If you want to publish it on DMsguild, I suspect they'll be pretty chill about it, but who knows.
 

Lanefan

Victoria Rules
It has been a while, so you may have read this by now, but most contests require you to give up the rights to anything you submit:

"Entrant acknowledges and agrees that he/she/they is/are the sole author of his, her, their entry, that he/she/they own/owns the copyright in and to his/her/their entry, and that the entry does not infringe any third-party rights (including without limitation, copyright, trademark, trade dress rights, or rights of privacy or publicity). By entering this Contest, entrant hereby grants Wizards a perpetual, irrevocable, royalty-free, worldwide license to use, reproduce, publish and distribute entries submitted without payment of any compensation or consideration to any entrant or any other person or entity (except the prizes awarded to the winners pursuant to these Official Rules). By entering this Contest, entrants agree that Wizards may post their entries online and has the right to use the entries, including, without limitation, by making it available for download, along with entrant’s name on Wizards’ website and in any and all publicity and advertising or other promotions by Wizards without any further attribution, notification or compensation to Entrants."
That most contests do this still doesn't make it right, or ethical.

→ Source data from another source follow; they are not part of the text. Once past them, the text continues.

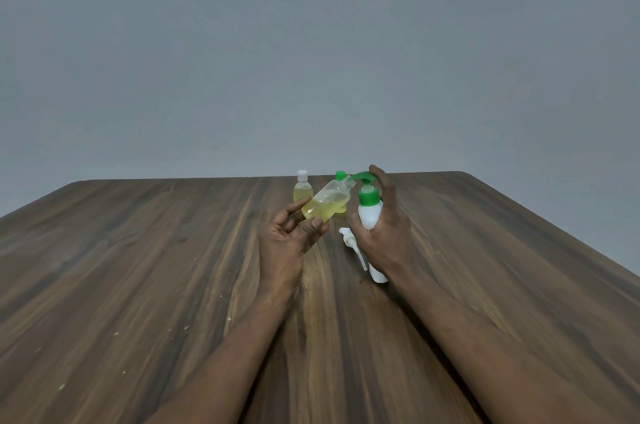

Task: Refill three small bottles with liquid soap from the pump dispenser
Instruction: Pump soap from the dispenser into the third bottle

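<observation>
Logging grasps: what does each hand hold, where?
The left hand pinches the open bottle near its base; right hand grips the dispenser by its body, finger on pump.

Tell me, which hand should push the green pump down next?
The right, most likely. The right hand grips the white dispenser, with one finger up at its green pump head. The left hand is busy holding the open small bottle tilted toward that pump head.

Soft, even light is spreading over the table [138, 250], casting only faint shadows. The wide lens is stretching its sides outward; details are showing sharp.
</observation>
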The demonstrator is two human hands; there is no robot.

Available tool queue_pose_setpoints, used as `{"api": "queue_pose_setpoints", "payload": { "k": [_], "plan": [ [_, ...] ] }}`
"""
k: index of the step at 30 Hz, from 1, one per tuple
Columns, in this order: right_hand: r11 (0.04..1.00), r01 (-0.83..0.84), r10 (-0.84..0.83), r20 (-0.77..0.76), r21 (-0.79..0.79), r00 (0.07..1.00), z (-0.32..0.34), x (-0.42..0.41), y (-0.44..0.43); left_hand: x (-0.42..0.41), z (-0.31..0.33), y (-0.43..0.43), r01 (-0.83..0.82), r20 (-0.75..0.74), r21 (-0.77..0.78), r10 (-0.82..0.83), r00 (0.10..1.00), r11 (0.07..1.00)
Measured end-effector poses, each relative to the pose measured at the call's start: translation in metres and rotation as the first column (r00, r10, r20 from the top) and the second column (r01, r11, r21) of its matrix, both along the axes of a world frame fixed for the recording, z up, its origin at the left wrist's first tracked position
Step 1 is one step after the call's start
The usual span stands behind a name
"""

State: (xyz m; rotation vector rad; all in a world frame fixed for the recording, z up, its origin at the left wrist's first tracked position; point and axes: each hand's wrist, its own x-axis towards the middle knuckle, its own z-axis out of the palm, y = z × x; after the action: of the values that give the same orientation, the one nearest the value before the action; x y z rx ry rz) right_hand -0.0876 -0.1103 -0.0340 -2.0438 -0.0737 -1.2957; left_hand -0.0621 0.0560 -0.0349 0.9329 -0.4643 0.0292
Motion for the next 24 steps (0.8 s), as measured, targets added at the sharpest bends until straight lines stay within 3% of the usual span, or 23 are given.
{"api": "queue_pose_setpoints", "payload": {
  "k": [10, 19, 24],
  "plan": [
    [0.996, -0.016, 0.015, 0.014, 0.086, 1.000, -0.0031, 0.0040, -0.0029, -0.0036, 0.0006, 0.0010, -0.004, 0.012, 0.019, 0.004, 1.000, 1.000],
    [0.999, -0.031, 0.030, -0.049, -0.027, 0.998, -0.0001, -0.0045, -0.0007, 0.0006, 0.0012, -0.0002, 0.005, 0.000, -0.009, -0.005, 1.000, 1.000],
    [0.999, -0.025, 0.025, -0.016, 0.029, 1.000, 0.0009, -0.0031, 0.0004, -0.0018, 0.0015, 0.0005, 0.005, 0.002, 0.000, -0.005, 1.000, 1.000]
  ]
}}
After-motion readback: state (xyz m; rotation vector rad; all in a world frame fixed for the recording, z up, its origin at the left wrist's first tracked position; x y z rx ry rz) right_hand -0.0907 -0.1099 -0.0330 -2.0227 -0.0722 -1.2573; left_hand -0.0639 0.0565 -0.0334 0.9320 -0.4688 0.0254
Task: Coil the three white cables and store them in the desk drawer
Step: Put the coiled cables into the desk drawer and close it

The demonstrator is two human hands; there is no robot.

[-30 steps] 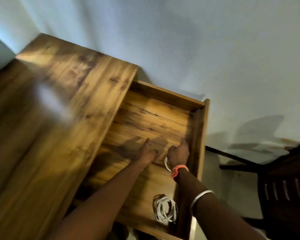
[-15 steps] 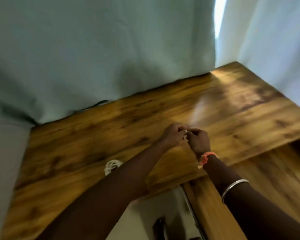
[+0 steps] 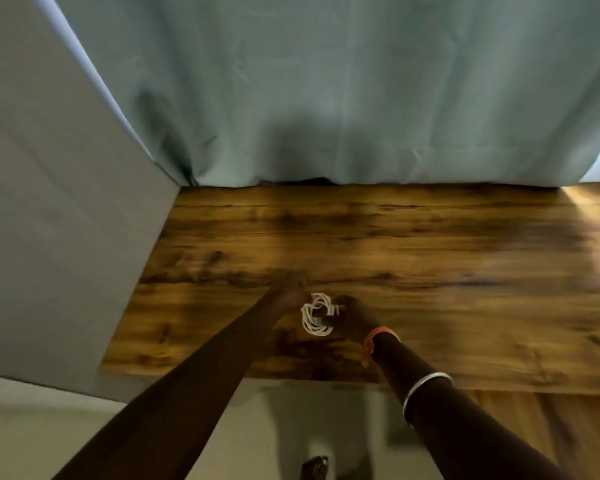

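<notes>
So the view has swung off the open drawer and back to the desk top [image 3: 413,237], and both hands have come to the last white cable [image 3: 316,315], which sits coiled on the desk near its front edge. Right hand [image 3: 355,317] is pinched on the coil's right side. Left hand [image 3: 291,296] touches its left side, but it's too blurry to tell whether those fingers are closed on it

Coiled cable [image 3: 316,315] set on the desk [image 3: 430,244] near its front edge, flanked by the left hand [image 3: 291,295] and right hand [image 3: 355,315], curtain [image 3: 326,88] hung behind the desk, drawer [image 3: 551,420] seen below the desk's front right.
</notes>
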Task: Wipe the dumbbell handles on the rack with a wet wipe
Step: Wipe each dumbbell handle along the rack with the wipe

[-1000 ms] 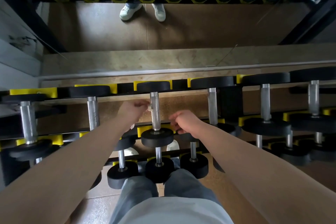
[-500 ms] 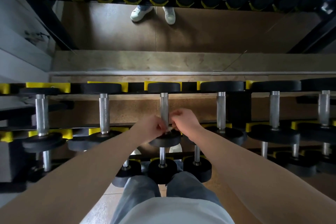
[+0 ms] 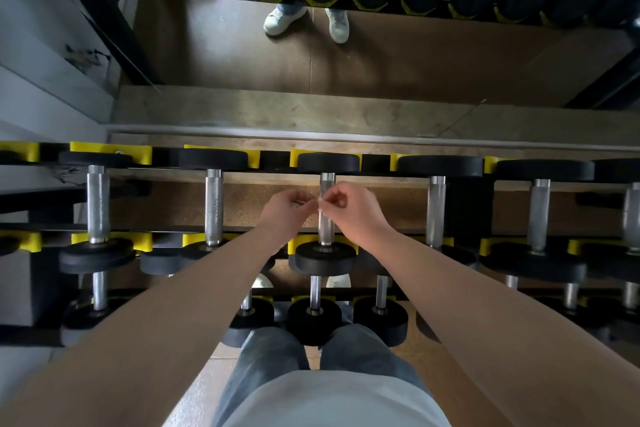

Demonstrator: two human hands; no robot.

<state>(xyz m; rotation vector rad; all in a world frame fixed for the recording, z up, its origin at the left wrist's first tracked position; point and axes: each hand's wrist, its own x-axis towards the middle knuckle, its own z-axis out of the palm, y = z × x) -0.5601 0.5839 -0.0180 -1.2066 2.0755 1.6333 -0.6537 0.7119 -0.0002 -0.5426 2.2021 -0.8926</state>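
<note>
A black dumbbell with a knurled steel handle (image 3: 326, 232) lies on the top tier of the rack (image 3: 166, 155), straight ahead of me. My left hand (image 3: 284, 208) and my right hand (image 3: 353, 210) meet just in front of that handle's upper half. Both pinch a small white wet wipe (image 3: 319, 200) between their fingertips; only a sliver of it shows. Whether the wipe touches the handle I cannot tell. My right hand covers the handle's middle.
More dumbbells lie side by side along the top tier, one handle at the left (image 3: 213, 206) and one at the right (image 3: 435, 211). Lower tiers hold smaller dumbbells (image 3: 313, 321) near my knees. A mirror behind the rack reflects white shoes (image 3: 284, 19) and the rack.
My hands came together in front of the centre handle and rose from its lower end to its upper half. The view shifted, so the rack sits further right in frame.
</note>
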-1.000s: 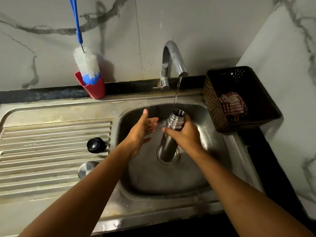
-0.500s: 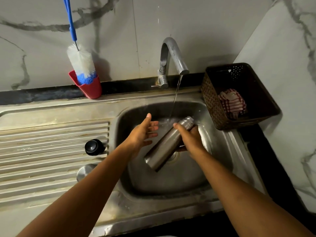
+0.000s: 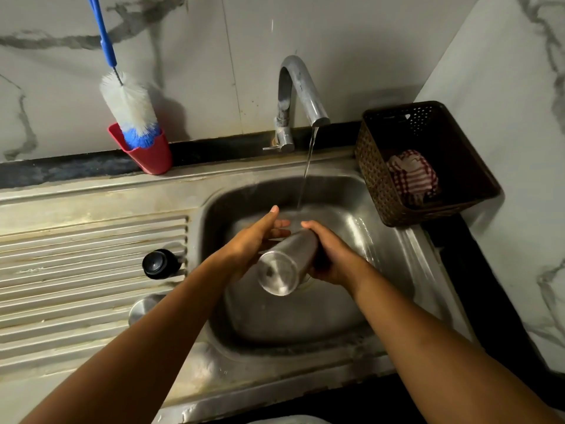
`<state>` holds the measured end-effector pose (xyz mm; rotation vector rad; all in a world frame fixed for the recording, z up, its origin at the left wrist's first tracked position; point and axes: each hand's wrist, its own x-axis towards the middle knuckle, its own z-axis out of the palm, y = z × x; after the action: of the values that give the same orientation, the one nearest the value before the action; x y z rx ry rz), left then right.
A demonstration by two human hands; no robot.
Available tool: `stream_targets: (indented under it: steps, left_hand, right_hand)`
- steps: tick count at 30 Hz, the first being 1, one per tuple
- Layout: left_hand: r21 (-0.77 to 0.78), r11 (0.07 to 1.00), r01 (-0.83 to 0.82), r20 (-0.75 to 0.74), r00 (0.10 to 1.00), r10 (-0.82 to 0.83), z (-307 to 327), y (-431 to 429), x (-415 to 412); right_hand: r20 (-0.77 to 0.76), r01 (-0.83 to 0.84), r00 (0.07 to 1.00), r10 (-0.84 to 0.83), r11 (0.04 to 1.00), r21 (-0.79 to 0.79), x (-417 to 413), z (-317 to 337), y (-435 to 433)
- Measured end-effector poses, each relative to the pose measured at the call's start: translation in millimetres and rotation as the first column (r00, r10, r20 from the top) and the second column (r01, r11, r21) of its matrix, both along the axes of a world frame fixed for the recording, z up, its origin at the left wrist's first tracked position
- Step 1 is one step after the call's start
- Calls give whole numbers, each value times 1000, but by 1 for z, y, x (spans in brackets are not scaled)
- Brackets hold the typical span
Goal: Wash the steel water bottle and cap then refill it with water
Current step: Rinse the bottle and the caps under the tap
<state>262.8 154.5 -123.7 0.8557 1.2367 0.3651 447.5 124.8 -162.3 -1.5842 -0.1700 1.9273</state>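
While the right hand point(image 3: 333, 261) grips the tilted bottle point(image 3: 287, 255), the left hand point(image 3: 253, 243) touches it straight-fingered. Cap point(image 3: 157, 264) and refill seem left to do.

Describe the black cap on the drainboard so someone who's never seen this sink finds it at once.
Start at the steel sink, then look at the ribbed drainboard left of the basin. Near its right edge, close beside the basin, sits the black cap. It is the only dark, round piece there; the disc nearer the camera is shiny steel.
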Motion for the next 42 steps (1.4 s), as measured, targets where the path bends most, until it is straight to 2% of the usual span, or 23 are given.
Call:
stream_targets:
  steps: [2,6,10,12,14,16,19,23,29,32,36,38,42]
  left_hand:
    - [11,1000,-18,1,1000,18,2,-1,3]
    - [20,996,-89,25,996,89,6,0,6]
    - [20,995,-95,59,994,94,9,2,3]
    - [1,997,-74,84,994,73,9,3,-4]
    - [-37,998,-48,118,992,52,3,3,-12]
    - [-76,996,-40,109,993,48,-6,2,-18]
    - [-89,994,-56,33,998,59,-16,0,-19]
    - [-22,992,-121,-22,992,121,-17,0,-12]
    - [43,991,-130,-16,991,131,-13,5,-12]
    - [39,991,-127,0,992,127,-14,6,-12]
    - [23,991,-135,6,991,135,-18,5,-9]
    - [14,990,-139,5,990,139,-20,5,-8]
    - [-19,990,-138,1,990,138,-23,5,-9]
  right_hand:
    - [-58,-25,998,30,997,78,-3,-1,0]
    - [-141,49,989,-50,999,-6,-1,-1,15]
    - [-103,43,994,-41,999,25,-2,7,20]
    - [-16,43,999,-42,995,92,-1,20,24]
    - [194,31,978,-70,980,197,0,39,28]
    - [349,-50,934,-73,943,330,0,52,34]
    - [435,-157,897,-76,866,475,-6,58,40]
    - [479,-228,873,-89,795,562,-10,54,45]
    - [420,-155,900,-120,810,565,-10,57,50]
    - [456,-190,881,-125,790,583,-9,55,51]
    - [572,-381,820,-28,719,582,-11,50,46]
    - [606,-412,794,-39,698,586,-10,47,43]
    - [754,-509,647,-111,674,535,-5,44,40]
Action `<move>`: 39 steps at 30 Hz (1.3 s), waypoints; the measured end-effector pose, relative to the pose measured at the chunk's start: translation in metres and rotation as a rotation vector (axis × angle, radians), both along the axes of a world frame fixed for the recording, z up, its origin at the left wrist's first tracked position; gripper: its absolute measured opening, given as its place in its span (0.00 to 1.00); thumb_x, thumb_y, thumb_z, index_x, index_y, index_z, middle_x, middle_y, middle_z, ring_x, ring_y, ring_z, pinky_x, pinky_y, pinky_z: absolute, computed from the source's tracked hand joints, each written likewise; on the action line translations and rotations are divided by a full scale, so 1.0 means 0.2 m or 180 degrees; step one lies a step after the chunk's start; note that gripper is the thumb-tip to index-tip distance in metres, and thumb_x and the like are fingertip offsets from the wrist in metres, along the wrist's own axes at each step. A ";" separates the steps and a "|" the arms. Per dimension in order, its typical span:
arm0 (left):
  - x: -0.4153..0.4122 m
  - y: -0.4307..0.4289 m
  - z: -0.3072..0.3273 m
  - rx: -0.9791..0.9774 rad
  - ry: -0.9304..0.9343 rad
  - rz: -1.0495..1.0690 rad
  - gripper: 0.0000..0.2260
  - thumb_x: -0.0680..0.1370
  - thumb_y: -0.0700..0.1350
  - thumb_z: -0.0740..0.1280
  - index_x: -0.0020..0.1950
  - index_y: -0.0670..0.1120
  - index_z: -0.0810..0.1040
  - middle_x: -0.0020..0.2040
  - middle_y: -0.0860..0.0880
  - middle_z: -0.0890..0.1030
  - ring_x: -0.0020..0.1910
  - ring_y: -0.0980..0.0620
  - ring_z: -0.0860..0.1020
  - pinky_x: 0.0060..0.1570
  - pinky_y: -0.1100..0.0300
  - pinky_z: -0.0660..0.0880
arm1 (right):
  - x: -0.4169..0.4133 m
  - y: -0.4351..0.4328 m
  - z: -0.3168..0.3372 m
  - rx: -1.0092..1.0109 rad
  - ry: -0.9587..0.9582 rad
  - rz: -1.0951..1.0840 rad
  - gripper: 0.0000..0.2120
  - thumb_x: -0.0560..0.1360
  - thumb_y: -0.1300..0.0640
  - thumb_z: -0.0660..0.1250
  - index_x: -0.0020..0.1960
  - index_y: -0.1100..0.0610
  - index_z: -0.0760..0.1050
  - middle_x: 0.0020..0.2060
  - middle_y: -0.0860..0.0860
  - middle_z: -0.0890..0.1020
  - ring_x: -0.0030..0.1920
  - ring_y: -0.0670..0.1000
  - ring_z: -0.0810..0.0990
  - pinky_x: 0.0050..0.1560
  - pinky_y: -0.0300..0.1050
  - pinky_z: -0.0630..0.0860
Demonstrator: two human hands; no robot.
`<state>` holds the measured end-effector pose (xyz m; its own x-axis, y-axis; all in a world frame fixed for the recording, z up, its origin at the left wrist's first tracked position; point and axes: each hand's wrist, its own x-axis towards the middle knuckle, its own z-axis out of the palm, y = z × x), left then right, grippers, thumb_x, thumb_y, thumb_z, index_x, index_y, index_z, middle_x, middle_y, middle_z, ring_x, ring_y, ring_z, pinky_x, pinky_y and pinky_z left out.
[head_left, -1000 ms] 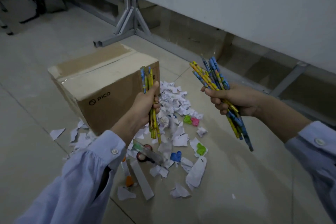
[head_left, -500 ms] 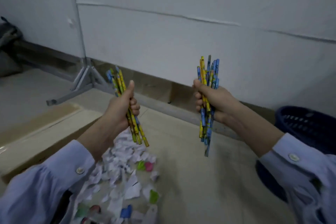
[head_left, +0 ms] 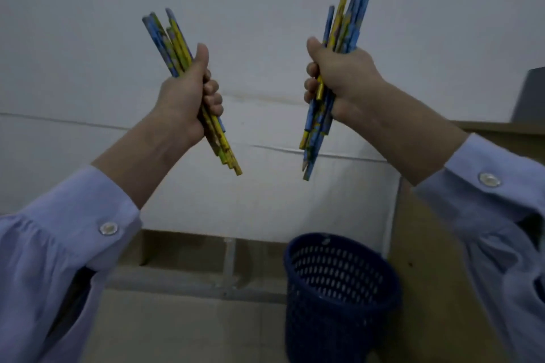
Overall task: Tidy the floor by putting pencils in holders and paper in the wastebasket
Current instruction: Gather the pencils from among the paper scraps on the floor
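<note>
My left hand [head_left: 188,94] is fisted around a bundle of yellow and blue pencils [head_left: 171,41], held up in front of the white wall and tilted left at the top. My right hand [head_left: 339,79] grips a second, thicker bundle of mostly blue pencils [head_left: 348,12], nearly upright. Both bundles stick out above and below the fists. A dark blue perforated wastebasket [head_left: 339,283] stands on the floor below my right hand. Neither pencil holders nor paper scraps are in view.
A white panel wall [head_left: 265,9] fills the background, with a metal rail along its base [head_left: 191,286]. A brown wooden surface [head_left: 424,274] rises at the right behind the basket, with a dark grey object [head_left: 530,94] on top of it. Tiled floor [head_left: 182,330] lies at the bottom.
My view has swung up and to the right, away from the cardboard box and scraps. Both hands rose with their pencil bundles. The wastebasket is now fully visible below.
</note>
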<state>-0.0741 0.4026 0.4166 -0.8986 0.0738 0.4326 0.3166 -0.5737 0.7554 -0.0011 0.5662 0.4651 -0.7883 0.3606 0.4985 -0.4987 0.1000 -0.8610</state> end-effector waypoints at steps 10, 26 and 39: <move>0.21 0.68 0.53 0.0040 0.0554 -0.0596 0.20 0.76 0.58 0.65 0.31 0.49 0.64 0.20 0.54 0.65 0.19 0.57 0.62 0.20 0.67 0.63 | 0.33 0.43 0.51 0.0408 0.0765 -0.1062 0.09 0.78 0.55 0.65 0.50 0.59 0.68 0.30 0.52 0.72 0.23 0.49 0.70 0.25 0.38 0.72; 0.61 1.62 0.92 0.0651 0.0810 -0.1668 0.19 0.76 0.57 0.65 0.32 0.47 0.66 0.20 0.53 0.66 0.18 0.56 0.64 0.21 0.66 0.65 | 0.88 1.27 0.93 0.0720 0.1086 -0.2281 0.10 0.78 0.52 0.66 0.50 0.57 0.69 0.30 0.50 0.72 0.24 0.46 0.71 0.28 0.38 0.76; 0.77 2.15 1.05 0.1332 0.0672 -0.1352 0.18 0.76 0.57 0.65 0.36 0.46 0.66 0.24 0.51 0.67 0.20 0.55 0.64 0.22 0.64 0.66 | 0.91 1.76 0.96 0.0220 0.1783 -0.2455 0.09 0.78 0.54 0.65 0.49 0.58 0.68 0.27 0.51 0.72 0.23 0.48 0.70 0.27 0.40 0.74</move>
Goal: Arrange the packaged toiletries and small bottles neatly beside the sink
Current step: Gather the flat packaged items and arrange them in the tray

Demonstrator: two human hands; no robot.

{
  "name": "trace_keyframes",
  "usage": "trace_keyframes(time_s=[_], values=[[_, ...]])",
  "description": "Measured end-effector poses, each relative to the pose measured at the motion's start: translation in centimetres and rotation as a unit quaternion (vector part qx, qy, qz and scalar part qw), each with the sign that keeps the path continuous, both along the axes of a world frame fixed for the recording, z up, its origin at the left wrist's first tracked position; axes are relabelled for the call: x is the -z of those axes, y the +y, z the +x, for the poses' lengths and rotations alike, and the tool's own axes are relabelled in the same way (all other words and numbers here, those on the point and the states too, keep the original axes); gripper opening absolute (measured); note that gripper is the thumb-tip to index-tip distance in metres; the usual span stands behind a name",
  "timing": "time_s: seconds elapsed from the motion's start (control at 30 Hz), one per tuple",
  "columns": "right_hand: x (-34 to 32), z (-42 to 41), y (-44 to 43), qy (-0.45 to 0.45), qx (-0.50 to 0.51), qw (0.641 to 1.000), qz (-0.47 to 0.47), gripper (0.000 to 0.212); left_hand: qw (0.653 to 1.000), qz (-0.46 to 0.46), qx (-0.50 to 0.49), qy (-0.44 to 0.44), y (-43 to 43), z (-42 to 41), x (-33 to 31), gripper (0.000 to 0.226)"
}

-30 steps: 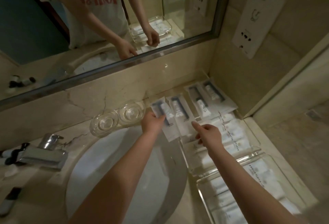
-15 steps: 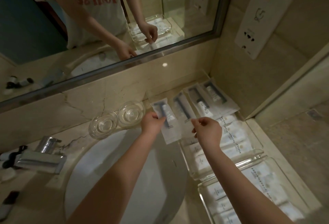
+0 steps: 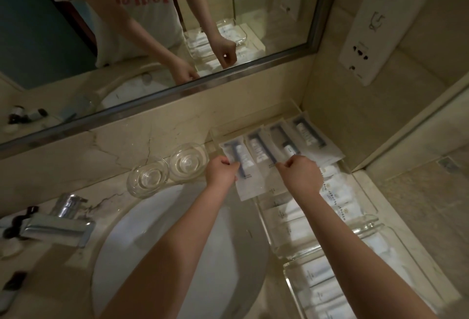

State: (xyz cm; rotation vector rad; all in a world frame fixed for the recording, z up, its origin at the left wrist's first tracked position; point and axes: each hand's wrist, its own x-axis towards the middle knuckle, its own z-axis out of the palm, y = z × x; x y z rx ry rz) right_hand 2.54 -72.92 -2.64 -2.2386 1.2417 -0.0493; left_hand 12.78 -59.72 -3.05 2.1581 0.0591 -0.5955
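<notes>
At 1 o'clock from the sink basin [image 3: 177, 255], close under the mirror wall, four sealed toothbrush packets lie side by side on the surface [image 3: 106, 191], slanted and overlapping at their long edges. Left hand [image 3: 220, 171]: grip closed in a pinch, thumb over curled fingers, on the left edge of the first packet [image 3: 242, 164], whose near end overhangs the basin rim. Right hand [image 3: 300, 175]: fingers curled, grip closed on what appears to be the right edge of the second packet [image 3: 257, 152]; the contact point is partly hidden by the knuckles. The third packet [image 3: 283, 141] and fourth packet [image 3: 311, 136] lie untouched at 2 o'clock. Two clear trays, the far tray [image 3: 368, 221] and the near tray [image 3: 289, 275], sit at 3 to 4 o'clock, each holding white tubes laid in rows. Two glass dishes [image 3: 189, 161] stand at 12 o'clock. Step in hand, as judged: squaring the packet row. The next move calls for sliding the first and second packets toward 12 o'clock until their near ends align with the third and fourth, with even overlap and nothing over the basin. Lift lightly, since the film looks slick and may drag its neighbour.
</notes>
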Motion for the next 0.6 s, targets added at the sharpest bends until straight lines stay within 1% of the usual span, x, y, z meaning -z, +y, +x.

That bolded clause should only apply to compensated winners, and never to any non-winning entrant.
"The Contest is open to legal residents of the 50 United States and District of Columbia, Canada (excluding Quebec), the United Kingdom, Ireland, Germany, France, Spain, Australia and New Zealand."

Quebec seems to almost always be left out of contests that include the rest of Canada, so just that is never a sign other Canadians cannot participate.
I wonder why just that short list of countries?

@Helldritch upthread pointed out why Quebec is often left out of these things.